2005 - 2006 Season

 


 

 

Photo of Art

Art

 

October 5-9, 12-16, 2005

Playwright: Yasmina Reza

Translation by: Christopher Hampton

Directed by: Ronal Stepney

Is 200,000 francs too much for a white canvas painting? Can a piece of art destroy friendships? In Yasmina Reza's play Art, friendships are tested all because of one art piece. Art is all about relationships. Relationships are the key. Art examines in depth how relationships are affected by everyday situations and with every choice we make in life. Relationships shine through here, from Serge's deep friendship with Marc, to their relationship with Yvan, to his relationship with his fiance. This piece of art takes these three friends on an intellectual journey and teaches a valuable lesson that forever changes them all. You really can't put a price on friendship. Or can you? 

 

 

Photo of Necessary Targets

Necessary Targets

 

November 9-13, 16-20, 2005

Playwright: Eve Ensler

Directed by: Diane Stewart

Two American women, a Park Avenue psychiatrist and an ambitious young writer, travel to Bosnia to help women refugees confront their memories of war. Though the two have little in common beyond the methods they use to distance themselves from their subjects, they emerge deeply changed as they confront their own fears in the face of violence, resiliency, and war. Based on interviews conducted by Eve Ensler with numerous women who survived the civil war in the former Yugoslavia, Necessary Targetsis a timely reminder of how America struggles to define its relationship to the rest of the world.

 

 

Photo of Savage/Night

Savage/Night

 

February 15-19, 22-26, 2006

Designed & Directed by: Barry Cavin

A collection of work by Sam Shepard, Joseph Chaikin, and Heiner Müller.

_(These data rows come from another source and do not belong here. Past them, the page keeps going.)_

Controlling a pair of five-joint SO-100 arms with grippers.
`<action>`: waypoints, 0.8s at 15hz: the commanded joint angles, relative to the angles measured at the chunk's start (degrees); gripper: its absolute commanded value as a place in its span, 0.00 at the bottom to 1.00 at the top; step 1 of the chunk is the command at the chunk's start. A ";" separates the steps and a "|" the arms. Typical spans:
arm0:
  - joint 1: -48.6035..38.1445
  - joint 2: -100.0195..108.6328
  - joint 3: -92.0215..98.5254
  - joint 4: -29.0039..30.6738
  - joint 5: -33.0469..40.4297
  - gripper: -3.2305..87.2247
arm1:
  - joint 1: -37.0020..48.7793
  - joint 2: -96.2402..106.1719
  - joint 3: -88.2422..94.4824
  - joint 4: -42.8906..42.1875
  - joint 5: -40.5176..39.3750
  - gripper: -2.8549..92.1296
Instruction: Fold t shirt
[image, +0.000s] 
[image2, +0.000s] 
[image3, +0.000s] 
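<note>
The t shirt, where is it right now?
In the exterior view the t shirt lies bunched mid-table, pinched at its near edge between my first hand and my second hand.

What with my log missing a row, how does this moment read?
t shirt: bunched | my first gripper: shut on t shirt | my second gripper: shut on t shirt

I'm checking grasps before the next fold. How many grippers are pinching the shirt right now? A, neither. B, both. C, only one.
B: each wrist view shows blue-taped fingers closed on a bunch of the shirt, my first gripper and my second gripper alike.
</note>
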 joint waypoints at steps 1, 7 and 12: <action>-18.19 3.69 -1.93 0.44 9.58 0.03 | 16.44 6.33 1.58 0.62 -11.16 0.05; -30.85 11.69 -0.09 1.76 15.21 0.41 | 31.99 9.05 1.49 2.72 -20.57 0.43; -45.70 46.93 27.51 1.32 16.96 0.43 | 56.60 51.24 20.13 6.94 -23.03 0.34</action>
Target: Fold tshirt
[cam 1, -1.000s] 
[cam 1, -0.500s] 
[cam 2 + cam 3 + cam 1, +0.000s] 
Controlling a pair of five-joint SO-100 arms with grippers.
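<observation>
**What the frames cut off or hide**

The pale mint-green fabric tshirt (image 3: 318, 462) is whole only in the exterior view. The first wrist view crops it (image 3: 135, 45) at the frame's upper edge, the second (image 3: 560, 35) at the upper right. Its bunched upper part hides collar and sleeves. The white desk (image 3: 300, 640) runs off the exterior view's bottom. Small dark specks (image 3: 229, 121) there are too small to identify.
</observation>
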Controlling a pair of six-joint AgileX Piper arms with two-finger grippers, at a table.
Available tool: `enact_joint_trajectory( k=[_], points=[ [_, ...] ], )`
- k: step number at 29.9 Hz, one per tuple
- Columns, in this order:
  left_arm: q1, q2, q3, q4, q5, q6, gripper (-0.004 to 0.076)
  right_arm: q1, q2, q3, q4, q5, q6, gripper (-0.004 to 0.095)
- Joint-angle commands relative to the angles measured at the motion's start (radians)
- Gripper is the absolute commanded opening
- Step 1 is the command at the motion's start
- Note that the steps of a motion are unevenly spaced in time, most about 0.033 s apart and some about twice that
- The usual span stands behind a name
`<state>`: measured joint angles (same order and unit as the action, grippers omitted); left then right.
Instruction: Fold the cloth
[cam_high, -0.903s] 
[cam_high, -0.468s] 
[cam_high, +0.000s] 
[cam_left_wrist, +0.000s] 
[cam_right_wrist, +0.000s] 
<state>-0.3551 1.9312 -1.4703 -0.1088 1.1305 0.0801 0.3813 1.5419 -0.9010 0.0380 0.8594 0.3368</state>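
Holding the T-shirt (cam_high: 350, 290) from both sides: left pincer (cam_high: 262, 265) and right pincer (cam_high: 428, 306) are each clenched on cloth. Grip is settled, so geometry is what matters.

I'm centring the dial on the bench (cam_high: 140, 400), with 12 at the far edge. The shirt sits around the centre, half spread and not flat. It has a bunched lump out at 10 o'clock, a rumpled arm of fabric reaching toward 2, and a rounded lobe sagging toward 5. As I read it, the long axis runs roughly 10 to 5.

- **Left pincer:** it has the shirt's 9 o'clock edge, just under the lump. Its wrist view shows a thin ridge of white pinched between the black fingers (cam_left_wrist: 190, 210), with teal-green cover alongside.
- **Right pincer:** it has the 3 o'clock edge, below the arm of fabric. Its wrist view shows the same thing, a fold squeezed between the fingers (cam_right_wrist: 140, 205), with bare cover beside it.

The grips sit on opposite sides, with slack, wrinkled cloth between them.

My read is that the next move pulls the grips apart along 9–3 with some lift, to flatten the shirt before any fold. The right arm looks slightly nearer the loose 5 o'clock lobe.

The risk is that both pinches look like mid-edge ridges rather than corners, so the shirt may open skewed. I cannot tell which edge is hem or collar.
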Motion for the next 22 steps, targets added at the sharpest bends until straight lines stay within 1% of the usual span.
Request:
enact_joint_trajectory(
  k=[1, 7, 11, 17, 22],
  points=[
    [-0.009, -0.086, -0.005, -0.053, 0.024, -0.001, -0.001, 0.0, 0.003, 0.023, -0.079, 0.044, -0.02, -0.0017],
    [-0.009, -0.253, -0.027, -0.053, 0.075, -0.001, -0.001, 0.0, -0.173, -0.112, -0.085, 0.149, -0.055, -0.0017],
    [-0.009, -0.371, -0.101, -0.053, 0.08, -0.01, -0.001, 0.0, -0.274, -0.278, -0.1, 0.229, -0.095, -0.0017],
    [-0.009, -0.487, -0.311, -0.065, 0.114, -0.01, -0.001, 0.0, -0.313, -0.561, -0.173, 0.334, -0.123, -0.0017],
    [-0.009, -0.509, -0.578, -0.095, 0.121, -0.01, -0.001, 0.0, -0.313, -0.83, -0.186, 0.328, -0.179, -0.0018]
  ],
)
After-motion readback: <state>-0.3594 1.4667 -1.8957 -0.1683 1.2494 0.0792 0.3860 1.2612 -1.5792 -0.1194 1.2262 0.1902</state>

The story you will see is not a story. It has no beginning, no middle, no end. It has no central character changed by struggles against opposing forces. There is no catharsis here. You will see brief fragments of stories where desire, frustration, connection and autonomy play the chief roles. You will see allegory and metaphor. You will think it is a story of a dying man dreaming of a lost love. But you will soon feel it has to be more than that because of the others. You will settle on themes. One theme in particular will be most evident and that is the human capacity to be satisfied with the state of desiring; desire as an end. You will note that this state exists in and out of the relationships we create whether those relations are interpersonal or international. The form of what you will see is somewhere between pastiche and montage. It is fragmented, multi-layered, disconnected, subjective, and dream-like. In other words, what you will see is real life.

 

 

Photo of The Women of Lockerbie

The Women of Lockerbie

 

March 29-April 2, April 5-9, 2006

Playwright: Deborah Brevoort

Directed by: Diane Stewart

A mother from New Jersey roams the hills of Lockerbie, Scotland, looking for her son's remains that were lost in the crash of Pan Am 103. She meets the women of Lockerbie, who are fighting the U.S. government to obtain the clothing of the victim's found in the plane's wreckage. The women, determined to convert an act of hatred into an act of love, want to wash the clothes of the dead and return them to the victims' families. Written in the structure of a Greek tragedy, it is a poetic drama about the triumph of love over hate.